*Exercise objective:*
Your answer is the lines below, exactly, from the one that contains "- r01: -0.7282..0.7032" through the one that contains "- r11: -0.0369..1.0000", both included.

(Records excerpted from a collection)
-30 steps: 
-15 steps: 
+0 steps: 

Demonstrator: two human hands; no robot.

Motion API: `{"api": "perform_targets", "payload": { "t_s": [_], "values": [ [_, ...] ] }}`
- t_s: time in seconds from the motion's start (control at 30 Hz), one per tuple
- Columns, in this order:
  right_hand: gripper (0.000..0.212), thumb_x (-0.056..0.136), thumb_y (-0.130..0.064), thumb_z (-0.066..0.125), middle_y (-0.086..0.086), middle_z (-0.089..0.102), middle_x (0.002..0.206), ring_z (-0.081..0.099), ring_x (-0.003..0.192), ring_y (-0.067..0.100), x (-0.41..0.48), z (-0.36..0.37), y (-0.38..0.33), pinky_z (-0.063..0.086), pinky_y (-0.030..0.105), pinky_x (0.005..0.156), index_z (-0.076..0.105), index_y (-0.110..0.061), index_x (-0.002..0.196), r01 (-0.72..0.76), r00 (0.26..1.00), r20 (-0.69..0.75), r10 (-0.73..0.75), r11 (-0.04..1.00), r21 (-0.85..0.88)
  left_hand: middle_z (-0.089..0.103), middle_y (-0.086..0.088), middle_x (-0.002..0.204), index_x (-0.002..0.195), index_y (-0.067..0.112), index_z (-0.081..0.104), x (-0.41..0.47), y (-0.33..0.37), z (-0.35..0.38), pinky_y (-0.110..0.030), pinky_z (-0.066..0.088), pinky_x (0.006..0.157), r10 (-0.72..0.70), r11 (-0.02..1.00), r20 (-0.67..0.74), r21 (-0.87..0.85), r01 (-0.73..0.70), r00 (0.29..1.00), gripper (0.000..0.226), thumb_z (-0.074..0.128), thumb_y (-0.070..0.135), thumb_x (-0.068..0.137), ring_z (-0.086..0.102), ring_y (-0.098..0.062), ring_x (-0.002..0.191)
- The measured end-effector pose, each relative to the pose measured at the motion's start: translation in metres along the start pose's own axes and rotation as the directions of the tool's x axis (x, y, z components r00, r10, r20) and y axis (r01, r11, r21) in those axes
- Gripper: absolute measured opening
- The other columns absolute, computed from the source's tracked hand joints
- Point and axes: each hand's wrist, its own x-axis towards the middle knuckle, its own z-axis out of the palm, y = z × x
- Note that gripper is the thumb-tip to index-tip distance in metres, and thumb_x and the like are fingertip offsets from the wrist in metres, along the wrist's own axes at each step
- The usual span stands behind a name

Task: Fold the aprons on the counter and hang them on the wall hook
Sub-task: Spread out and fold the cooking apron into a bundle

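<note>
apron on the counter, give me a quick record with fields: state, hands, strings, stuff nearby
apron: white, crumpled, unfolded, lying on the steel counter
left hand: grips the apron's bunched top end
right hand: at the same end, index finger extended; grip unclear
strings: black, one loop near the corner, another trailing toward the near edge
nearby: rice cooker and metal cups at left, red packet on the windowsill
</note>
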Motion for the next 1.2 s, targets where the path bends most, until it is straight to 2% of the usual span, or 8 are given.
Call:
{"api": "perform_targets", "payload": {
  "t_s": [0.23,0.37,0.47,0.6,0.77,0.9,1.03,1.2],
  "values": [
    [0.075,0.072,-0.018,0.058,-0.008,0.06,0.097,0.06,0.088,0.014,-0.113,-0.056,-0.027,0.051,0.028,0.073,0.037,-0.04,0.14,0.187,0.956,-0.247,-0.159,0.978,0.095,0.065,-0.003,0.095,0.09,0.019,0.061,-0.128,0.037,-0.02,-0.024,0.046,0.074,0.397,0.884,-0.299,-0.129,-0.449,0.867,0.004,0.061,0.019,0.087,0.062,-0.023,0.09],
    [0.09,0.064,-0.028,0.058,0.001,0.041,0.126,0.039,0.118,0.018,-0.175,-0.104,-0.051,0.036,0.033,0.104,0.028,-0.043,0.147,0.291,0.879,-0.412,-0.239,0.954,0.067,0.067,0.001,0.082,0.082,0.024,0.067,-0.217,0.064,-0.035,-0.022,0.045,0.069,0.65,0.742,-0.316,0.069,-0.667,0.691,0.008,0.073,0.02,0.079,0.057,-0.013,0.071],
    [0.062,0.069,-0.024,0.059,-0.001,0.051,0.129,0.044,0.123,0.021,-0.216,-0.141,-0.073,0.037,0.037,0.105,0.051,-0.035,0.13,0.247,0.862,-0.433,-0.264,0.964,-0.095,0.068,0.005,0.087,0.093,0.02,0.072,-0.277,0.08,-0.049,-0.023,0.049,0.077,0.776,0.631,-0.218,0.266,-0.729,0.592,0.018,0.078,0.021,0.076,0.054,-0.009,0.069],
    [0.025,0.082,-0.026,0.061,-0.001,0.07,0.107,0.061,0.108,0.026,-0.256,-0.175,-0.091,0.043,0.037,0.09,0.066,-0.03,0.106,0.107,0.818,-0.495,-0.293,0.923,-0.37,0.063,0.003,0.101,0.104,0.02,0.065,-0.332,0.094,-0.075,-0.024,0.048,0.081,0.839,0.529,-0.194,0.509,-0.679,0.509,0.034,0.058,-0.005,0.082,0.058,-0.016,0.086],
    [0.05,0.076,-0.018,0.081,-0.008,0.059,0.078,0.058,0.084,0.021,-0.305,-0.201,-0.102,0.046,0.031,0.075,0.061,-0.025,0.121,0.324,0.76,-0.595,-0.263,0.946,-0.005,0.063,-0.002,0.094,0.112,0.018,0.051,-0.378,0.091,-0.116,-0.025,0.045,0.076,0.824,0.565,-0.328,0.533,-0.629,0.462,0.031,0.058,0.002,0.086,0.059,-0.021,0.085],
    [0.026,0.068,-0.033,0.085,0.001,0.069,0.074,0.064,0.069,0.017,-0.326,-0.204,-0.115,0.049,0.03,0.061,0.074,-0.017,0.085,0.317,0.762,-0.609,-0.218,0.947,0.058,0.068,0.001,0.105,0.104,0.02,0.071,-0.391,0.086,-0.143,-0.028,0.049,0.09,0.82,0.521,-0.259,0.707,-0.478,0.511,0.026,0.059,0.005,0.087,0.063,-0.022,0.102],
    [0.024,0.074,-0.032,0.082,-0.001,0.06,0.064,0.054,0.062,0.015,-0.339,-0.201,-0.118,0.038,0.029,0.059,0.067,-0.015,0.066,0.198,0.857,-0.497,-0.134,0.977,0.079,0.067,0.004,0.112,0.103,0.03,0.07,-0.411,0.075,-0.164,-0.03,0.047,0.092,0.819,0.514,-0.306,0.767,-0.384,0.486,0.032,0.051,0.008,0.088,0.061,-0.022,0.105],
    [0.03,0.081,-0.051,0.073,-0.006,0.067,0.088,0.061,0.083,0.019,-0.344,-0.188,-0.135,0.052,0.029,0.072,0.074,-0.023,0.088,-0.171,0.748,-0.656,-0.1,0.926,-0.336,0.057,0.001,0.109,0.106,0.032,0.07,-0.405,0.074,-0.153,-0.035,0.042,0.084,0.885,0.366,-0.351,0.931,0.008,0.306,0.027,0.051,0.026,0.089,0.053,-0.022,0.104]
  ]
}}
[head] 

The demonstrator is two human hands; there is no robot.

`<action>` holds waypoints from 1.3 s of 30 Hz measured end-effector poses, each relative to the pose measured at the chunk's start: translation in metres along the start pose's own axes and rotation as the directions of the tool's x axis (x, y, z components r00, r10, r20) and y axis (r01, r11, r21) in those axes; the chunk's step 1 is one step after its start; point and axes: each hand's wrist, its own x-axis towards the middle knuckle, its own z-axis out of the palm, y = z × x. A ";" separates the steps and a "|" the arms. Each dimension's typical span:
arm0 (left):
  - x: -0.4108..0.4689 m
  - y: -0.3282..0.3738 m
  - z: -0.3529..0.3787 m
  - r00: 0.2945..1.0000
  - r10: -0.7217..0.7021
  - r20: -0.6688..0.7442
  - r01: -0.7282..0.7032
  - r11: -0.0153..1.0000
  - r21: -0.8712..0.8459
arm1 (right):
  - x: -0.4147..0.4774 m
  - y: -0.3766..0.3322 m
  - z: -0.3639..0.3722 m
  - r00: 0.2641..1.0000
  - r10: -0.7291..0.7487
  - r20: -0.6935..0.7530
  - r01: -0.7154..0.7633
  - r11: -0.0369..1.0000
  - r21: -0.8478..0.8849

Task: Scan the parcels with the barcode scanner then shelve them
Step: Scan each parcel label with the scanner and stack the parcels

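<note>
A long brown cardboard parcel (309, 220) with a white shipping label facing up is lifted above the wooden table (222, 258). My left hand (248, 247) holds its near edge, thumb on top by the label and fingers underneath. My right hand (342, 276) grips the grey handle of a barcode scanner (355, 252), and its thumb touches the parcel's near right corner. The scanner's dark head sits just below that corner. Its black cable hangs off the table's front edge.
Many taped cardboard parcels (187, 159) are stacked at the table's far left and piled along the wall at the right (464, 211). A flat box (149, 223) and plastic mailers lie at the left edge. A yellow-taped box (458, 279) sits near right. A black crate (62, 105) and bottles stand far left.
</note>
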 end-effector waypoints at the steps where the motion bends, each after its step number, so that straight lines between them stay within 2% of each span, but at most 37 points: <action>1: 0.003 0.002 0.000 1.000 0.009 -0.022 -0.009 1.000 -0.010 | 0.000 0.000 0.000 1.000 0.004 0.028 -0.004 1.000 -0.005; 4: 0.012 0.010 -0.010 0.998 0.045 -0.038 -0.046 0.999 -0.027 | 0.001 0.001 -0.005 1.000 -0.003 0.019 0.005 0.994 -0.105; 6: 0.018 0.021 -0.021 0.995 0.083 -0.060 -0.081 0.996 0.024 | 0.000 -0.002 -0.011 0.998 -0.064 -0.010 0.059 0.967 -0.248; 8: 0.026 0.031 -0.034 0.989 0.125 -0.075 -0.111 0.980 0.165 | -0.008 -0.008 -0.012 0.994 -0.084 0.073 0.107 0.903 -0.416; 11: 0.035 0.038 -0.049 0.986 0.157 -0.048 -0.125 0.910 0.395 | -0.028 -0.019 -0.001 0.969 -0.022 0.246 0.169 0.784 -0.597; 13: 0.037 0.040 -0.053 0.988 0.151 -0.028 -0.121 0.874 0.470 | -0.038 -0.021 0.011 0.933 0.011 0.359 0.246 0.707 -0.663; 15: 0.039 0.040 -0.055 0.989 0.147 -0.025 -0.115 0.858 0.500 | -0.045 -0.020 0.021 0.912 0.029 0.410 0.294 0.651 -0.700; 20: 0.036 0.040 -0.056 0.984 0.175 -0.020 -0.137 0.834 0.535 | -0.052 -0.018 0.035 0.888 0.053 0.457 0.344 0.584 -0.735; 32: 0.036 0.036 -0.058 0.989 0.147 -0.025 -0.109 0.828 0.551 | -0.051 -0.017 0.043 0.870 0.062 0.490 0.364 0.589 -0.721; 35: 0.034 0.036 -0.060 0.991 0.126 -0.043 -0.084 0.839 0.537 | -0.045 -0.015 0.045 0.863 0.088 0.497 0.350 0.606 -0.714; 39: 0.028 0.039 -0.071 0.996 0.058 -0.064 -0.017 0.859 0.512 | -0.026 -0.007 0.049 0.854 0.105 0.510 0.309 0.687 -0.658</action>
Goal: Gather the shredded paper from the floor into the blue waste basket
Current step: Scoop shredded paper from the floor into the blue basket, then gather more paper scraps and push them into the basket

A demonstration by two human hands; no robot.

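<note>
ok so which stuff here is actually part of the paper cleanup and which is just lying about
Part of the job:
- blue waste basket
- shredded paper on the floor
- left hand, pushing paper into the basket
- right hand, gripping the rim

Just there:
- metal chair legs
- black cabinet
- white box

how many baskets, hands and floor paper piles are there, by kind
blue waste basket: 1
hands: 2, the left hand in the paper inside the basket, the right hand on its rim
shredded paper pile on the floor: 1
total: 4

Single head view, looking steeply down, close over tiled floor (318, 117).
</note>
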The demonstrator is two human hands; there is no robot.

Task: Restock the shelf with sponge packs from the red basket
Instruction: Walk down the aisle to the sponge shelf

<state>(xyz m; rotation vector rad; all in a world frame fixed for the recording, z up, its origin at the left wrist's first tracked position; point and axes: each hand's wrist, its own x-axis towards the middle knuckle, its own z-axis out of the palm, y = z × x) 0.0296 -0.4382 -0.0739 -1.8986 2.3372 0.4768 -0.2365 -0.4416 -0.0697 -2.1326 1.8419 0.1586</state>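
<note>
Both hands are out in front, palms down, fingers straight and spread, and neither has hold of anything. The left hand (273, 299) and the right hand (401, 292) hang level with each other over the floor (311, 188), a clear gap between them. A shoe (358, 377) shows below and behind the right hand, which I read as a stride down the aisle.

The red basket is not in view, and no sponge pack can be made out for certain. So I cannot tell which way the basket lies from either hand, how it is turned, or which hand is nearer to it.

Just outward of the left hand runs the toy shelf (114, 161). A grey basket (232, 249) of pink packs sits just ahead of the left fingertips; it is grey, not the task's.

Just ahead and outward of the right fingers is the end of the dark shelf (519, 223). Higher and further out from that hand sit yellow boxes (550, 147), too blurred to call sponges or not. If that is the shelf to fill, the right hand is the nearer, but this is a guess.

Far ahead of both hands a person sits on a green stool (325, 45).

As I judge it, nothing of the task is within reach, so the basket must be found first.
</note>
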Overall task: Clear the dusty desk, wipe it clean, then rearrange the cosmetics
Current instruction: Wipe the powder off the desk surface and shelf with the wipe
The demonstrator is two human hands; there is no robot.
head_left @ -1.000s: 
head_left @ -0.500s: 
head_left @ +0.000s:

*Written response:*
  - r01: -0.7282..0.7032
  - r11: -0.0153..1.0000
  - r21: -0.8712..0.8459
arm1 (right):
  - x: -0.4147..0.4774 m
  - y: -0.3766..0.3322 m
  - z: -0.3639..0.3722 m
  - r00: 0.2641..1.0000
  - r10: -0.7291..0.7487
  - r20: -0.6935..0.7530
  - r01: -0.7154..0.7633
  - r11: -0.0369..1.0000

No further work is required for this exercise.